Ruth Anne Brown Coxe, widow of Samuel Hanson Coxe, died Wednesday March 11, 2015 of natural causes. She was 85 and lived at the family’s homestead of an 18th century home, The Captain Thomas Sill House in Old Lyme, Conn.
An early pioneer of ‘Farm to Table,’ Ruth Coxe was an advocate for healthy, local natural foods free of commercially convenient chemistry with unknown health consequences.
Ruth Brown grew up in a prominent family in Mansfield, Conn. Her father Frank Ignatius Brown ran the Spring Brook Ice Manufacturing, supplying all of Eastern Connecticut. As a young girl she loved to romp on her own in nature and enjoyed fishing. She attended Briarcliff Junior College and continued her education to Washington DC and enrolled in the May Boult Interior Design School.
Considering an operatic career, she headed to New York City and studied voice, recording on record for a short time while working at ABC Studio. Advice from a family priest discouraged theatre as it was a risky and risqué business, and she left New York City.

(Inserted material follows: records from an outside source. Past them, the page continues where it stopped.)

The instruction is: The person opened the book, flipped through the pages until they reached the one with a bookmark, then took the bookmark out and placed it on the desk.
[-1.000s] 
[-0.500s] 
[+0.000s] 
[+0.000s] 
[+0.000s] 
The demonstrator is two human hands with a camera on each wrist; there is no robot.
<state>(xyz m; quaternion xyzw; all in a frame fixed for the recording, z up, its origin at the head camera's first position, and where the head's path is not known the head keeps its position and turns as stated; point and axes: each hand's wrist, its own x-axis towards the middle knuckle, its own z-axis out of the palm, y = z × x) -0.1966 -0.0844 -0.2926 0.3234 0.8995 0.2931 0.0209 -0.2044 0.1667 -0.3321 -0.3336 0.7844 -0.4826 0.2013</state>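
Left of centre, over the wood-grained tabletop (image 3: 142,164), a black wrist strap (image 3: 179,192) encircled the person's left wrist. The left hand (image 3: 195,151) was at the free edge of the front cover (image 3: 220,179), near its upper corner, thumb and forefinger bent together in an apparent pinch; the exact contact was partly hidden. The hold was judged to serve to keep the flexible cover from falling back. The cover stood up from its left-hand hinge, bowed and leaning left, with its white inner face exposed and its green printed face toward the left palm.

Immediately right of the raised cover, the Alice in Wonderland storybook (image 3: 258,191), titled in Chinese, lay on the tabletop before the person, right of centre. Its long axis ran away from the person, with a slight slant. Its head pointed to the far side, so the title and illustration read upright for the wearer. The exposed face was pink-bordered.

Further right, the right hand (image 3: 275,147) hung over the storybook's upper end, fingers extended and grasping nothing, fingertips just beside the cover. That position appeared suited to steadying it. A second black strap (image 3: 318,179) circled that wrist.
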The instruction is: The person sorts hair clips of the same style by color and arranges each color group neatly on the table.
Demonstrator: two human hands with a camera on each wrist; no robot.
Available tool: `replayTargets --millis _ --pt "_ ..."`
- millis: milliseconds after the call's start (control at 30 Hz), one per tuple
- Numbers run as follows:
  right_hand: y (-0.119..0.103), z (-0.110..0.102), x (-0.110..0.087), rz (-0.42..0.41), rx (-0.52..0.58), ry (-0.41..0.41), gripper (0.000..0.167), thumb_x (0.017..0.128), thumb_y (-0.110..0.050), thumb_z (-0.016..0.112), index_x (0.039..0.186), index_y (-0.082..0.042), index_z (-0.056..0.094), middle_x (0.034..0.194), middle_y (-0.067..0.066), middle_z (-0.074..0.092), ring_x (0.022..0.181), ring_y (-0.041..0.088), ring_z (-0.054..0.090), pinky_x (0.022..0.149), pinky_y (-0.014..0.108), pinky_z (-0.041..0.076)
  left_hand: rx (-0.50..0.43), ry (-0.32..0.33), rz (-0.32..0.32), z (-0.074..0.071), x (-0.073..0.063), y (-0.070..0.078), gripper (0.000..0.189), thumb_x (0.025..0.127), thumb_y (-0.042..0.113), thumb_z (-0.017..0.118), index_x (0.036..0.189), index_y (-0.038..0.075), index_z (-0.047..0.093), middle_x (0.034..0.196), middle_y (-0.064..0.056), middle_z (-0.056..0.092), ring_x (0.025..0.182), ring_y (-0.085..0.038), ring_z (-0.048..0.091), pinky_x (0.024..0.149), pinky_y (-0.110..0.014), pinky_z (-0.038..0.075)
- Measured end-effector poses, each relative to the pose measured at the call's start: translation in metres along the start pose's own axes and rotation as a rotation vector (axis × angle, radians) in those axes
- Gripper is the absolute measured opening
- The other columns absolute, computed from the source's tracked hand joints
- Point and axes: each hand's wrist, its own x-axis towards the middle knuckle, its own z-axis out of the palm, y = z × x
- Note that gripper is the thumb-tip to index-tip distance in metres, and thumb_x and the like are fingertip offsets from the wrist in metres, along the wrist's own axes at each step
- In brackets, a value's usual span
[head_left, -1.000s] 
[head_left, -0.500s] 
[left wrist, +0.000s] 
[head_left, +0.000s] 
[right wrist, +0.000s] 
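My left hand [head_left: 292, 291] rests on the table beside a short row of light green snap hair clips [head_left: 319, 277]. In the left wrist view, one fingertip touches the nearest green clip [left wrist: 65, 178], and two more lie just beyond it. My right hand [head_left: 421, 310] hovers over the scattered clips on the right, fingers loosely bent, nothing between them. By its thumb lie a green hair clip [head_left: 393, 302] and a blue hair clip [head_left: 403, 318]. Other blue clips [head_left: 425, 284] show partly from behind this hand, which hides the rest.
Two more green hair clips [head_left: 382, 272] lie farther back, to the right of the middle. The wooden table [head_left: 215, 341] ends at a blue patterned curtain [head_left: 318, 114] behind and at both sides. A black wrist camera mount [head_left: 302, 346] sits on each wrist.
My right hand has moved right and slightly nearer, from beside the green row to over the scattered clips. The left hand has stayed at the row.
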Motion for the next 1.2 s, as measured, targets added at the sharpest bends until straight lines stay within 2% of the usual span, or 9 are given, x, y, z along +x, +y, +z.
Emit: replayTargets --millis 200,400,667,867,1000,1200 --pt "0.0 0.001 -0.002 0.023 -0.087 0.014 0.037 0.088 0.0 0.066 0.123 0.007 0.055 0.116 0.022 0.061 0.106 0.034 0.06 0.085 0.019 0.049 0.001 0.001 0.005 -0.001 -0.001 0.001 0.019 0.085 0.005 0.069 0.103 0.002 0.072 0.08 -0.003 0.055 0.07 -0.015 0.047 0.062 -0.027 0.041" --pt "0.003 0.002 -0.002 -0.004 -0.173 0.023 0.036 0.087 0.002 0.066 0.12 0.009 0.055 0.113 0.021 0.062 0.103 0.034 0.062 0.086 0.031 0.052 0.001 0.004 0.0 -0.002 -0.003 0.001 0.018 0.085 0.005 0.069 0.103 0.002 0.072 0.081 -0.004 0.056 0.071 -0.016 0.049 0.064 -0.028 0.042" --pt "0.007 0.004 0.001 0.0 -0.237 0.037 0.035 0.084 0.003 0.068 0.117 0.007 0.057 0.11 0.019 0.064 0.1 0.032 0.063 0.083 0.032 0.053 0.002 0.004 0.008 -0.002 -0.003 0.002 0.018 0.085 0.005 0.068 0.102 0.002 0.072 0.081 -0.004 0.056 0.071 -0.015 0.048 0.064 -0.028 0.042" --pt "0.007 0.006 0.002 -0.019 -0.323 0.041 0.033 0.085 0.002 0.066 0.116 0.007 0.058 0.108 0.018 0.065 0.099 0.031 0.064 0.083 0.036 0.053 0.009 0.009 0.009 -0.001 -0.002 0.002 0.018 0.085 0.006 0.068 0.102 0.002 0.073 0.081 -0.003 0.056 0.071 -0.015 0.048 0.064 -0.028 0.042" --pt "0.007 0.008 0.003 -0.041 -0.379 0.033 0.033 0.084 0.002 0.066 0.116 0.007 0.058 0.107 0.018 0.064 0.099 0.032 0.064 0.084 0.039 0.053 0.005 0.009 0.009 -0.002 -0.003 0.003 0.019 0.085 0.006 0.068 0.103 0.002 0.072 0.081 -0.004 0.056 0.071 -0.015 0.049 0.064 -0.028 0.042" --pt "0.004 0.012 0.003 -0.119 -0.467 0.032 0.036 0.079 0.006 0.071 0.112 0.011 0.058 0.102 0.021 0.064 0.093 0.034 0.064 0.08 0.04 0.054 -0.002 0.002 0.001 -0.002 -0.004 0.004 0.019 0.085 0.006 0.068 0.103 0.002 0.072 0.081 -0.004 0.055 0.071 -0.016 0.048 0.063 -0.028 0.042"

An adventurer at heart, Ruth pointed her car west to San Francisco, Calif., and found employment in a real estate firm. There she met her future husband, Samuel Coxe, Yale Class of 1943 and WWII Pacific Theatre Marine Air Corps. Pilot, then studying Law at the University of San Francisco.
They married in 1959 and began a family. She opened the Grinnell Grinder sandwich shop in the financial district and she became active in the La Leche League of San Francisco. However, pulled back by New England roots, they returned to Old Lyme and Samuel Coxe began his practice in Constitutional Law.
Always a pioneering spirit and active in the La Leche League, Ruth pursued her curiosity around the Major Fred Hargesheimer survival in Papua New Guinea, interviewing the Major and learning more about his experience and survival aided by the people of the Island who nursed him back to health with mothers’ milk.
Prompted to investigate further, in 1970 she headed to Papua New Guinea, New Britain Island with her 7-year-old son Sam to study the habits and diet of the indigenous tribes. She was later joined by her husband, mother-in-law and second son Stanislaus, and her husband began a newspaper on the Island and they remained for a year.
A return to Old Lyme Sill House was followed by her next adventure with the boys to visit Japan, and in 1976 with the children she travels to Dominica Island to study once again the indigenous people and diet. Her sojourn continues to Mexico, Central America, and Peru, schooling her children while on the odyssey.
Tragedy strikes in 1981 when her husband Samuel Coxe dies unexpectedly and she is threatened to lose her home on Sill Lane. Confronted by loss and the auction of her land on the horizon, she reaches out to California friend, Defense Secretary Caspar Weinberger, for help. His actions aid her to legally keep her home and remain in the family homestead with her children.
An advocate for the organic movement, Ruth created a recipe for gluten-free, unleavened bread by sprouting wheat and rye berries. The bread called Sill House Bakery Essene Bread sold in New York City and Cambridgem Mass., at the first Whole Foods Markets, delivered by van from her Old Lyme kitchen. Her entrepreneurial skills and instinct put to use in her own kitchen helped her survive widowhood. Always referring to her husband in the most loving and devoted way.
jack hine says
The light still shines on that second floor Sam.
Jonathan Wilder says
Old Lyme has lost a true icon.No one can possibly replace her.I vividly remember her runs for political office in town.One time passing by my house in a horse-drawn buggy waving to people in their yards staring in bemused awe, and another time Ruth standing outside the polling station with a mule which had a sign draped over it;something about phonics.The mule received more votes than she.Amazing stuff.